Work instruction. The full set of records must be set down verbatim.

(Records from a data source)
((

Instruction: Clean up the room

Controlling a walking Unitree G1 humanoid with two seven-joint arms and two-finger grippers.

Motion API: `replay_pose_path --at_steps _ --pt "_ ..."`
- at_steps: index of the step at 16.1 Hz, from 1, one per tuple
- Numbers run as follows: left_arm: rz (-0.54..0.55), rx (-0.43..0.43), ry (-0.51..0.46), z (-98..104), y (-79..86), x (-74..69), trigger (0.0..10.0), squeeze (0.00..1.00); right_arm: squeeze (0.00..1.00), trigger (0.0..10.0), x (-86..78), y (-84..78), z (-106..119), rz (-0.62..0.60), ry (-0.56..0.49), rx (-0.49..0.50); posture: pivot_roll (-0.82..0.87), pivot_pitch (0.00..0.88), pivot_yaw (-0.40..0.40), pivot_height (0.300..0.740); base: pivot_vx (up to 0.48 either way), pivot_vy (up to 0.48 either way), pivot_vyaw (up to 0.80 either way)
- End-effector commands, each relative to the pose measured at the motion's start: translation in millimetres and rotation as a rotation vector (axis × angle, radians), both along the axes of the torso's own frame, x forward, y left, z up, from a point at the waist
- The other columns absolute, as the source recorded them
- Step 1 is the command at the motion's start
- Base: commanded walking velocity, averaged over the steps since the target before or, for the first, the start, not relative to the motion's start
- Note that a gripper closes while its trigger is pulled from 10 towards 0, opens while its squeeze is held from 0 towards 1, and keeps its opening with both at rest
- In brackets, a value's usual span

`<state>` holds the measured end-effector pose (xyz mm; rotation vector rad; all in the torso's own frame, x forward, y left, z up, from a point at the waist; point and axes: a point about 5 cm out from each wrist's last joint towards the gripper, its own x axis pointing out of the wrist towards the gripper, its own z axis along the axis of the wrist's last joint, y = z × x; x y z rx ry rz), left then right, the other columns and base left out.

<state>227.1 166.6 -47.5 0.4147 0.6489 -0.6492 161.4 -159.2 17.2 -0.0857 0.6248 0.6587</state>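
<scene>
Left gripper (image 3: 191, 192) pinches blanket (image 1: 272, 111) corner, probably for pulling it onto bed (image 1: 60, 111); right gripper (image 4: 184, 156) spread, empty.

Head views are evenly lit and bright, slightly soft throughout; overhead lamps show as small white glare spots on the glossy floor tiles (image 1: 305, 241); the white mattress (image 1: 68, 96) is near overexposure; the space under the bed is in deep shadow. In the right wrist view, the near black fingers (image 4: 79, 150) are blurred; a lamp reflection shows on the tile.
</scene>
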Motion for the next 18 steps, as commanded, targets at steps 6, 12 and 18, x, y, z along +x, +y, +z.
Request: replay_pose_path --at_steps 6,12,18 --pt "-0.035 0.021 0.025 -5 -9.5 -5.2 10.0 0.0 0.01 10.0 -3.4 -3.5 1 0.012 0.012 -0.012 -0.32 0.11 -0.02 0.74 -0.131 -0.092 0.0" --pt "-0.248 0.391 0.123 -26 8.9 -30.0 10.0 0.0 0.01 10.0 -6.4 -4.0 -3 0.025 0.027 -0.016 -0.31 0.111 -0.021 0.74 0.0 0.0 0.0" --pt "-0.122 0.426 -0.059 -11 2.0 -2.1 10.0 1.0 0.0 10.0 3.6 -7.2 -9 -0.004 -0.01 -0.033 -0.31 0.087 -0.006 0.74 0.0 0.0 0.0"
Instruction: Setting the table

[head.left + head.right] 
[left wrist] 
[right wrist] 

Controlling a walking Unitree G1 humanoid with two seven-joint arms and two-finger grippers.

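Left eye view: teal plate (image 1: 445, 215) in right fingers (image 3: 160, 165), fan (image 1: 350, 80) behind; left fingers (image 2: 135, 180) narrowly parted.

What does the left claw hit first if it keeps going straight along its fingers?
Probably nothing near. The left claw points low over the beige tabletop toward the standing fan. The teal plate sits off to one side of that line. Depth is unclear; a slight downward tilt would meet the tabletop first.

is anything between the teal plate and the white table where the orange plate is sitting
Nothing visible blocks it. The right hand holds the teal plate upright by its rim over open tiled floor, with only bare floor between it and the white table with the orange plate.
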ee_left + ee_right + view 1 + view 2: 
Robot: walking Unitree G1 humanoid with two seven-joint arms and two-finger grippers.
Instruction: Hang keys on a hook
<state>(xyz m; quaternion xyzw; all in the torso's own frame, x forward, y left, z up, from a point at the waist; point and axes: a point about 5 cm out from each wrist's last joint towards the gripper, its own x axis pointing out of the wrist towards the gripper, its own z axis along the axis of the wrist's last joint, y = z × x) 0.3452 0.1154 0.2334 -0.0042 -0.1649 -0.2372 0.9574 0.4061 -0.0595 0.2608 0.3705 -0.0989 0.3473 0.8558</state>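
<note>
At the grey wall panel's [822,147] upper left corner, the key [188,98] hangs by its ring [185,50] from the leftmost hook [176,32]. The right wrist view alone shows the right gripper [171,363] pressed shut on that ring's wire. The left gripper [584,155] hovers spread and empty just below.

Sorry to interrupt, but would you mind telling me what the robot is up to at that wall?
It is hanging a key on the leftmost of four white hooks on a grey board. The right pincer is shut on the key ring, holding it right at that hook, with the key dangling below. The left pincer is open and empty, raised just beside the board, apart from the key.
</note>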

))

Solution for this problem.
Instruction: Clean up the room

Controlling a walking Unitree G1 humanoid with two seven-joint arms and two-finger grippers.

Motion API: `replay_pose_path --at_steps _ --pt "_ ..."`
- at_steps: index of the step at 16.1 Hz, from 1, one per tuple
- Numbers run as follows: left_arm: rz (-0.54..0.55), rx (-0.43..0.43), ry (-0.51..0.46), z (-98..104), y (-79..86), x (-74..69), trigger (0.0..10.0), squeeze (0.00..1.00); right_arm: squeeze (0.00..1.00), trigger (0.0..10.0), x (-86..78), y (-84..78), z (-106..119), rz (-0.62..0.60), ry (-0.56..0.49), rx (-0.49..0.50); posture: pivot_roll (-0.82..0.87), pivot_pitch (0.00..0.88), pivot_yaw (-0.40..0.40), pivot_height (0.300..0.740); base: pivot_vx (up to 0.48 either way), pivot_vy (up to 0.48 either way), pivot_vyaw (up to 0.80 either way)
- End-effector commands, each relative to the pose measured at the motion's start: translation in millimetres and rotation as a rotation vector (axis × angle, radians), both along the axes of the torso's own frame, x forward, y left, z up, from a point at the waist
- The other columns absolute, as the source recorded them
- Step 1 is the command at the motion's start
- Base: commanded walking velocity, averaged over the steps since the target before or, for the first, the start, not relative to the motion's start
- Note that a gripper closes while its trigger is pulled from 10 towards 0, opens while its squeeze is held from 0 towards 1, and keeps its opening with both at rest
- In brackets, a value's usual span

`<state>` holds the measured end-effector pose (xyz mm; rotation vector rad; all in the torso's own frame, x forward, y left, z up, from a point at the waist; point and axes: a point about 5 cm out from each wrist's last joint towards the gripper, its own x axis pointing out of the wrist towards the gripper, its own z axis along the axis of the wrist's last joint, y = z × x; x y z rx ry rz), left then right, the other columns and base left out.

<state>227.1 166.6 -47.5 0.4147 0.6489 -0.6492 161.4 -159.2 17.2 -0.0857 0.6248 0.6587</state>
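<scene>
Left gripper (image 3: 191, 192) pinches blanket (image 1: 272, 111) corner, probably for pulling it onto bed (image 1: 60, 111); right gripper (image 4: 184, 156) spread, empty.

Head views are evenly lit and bright, slightly soft throughout; overhead lamps show as small white glare spots on the glossy floor tiles (image 1: 305, 241); the white mattress (image 1: 68, 96) is near overexposure; the space under the bed is in deep shadow. In the right wrist view, the near black fingers (image 4: 79, 150) are blurred; a lamp reflection shows on the tile.
</scene>
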Motion for the next 18 steps, as commanded, targets at steps 6, 12 and 18, x, y, z along +x, +y, +z.
Request: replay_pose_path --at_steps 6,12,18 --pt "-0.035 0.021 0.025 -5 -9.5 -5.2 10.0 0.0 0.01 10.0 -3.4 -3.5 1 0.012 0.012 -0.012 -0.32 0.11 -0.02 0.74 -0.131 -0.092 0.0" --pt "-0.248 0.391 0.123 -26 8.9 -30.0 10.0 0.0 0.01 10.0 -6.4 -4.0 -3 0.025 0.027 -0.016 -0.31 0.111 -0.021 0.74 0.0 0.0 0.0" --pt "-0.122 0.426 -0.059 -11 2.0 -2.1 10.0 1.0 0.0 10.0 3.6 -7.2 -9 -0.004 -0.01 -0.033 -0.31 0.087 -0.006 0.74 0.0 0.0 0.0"
Instruction: Setting the table

[head.left + head.right] 
[left wrist] 
[right wrist] 

Controlling a walking Unitree G1 humanoid with two seven-joint arms and two-finger grippers.

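Left eye view: teal plate (image 1: 445, 215) in right fingers (image 3: 160, 165), fan (image 1: 350, 80) behind; left fingers (image 2: 135, 180) narrowly parted.

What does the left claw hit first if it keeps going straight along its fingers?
Probably nothing near. The left claw points low over the beige tabletop toward the standing fan. The teal plate sits off to one side of that line. Depth is unclear; a slight downward tilt would meet the tabletop first.

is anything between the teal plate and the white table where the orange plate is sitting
Nothing visible blocks it. The right hand holds the teal plate upright by its rim over open tiled floor, with only bare floor between it and the white table with the orange plate.
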ee_left + ee_right + view 1 + view 2: 
Robot: walking Unitree G1 humanoid with two seven-joint arms and two-finger grippers.
Instruction: Hang keys on a hook
<state>(xyz m; quaternion xyzw; all in the torso's own frame, x forward, y left, z up, from a point at the waist; point and axes: a point about 5 cm out from each wrist's last joint towards the gripper, its own x axis pointing out of the wrist towards the gripper, its own z axis along the axis of the wrist's last joint, y = z × x) 0.3452 0.1154 0.2334 -0.0042 -0.1649 -0.2372 0.9574 0.4061 -0.0595 0.2608 0.3705 -0.0989 0.3473 0.8558</state>
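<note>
At the grey wall panel's [822,147] upper left corner, the key [188,98] hangs by its ring [185,50] from the leftmost hook [176,32]. The right wrist view alone shows the right gripper [171,363] pressed shut on that ring's wire. The left gripper [584,155] hovers spread and empty just below.

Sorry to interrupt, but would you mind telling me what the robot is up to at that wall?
It is hanging a key on the leftmost of four white hooks on a grey board. The right pincer is shut on the key ring, holding it right at that hook, with the key dangling below. The left pincer is open and empty, raised just beside the board, apart from the key.
</note>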

There is nothing further to this answer.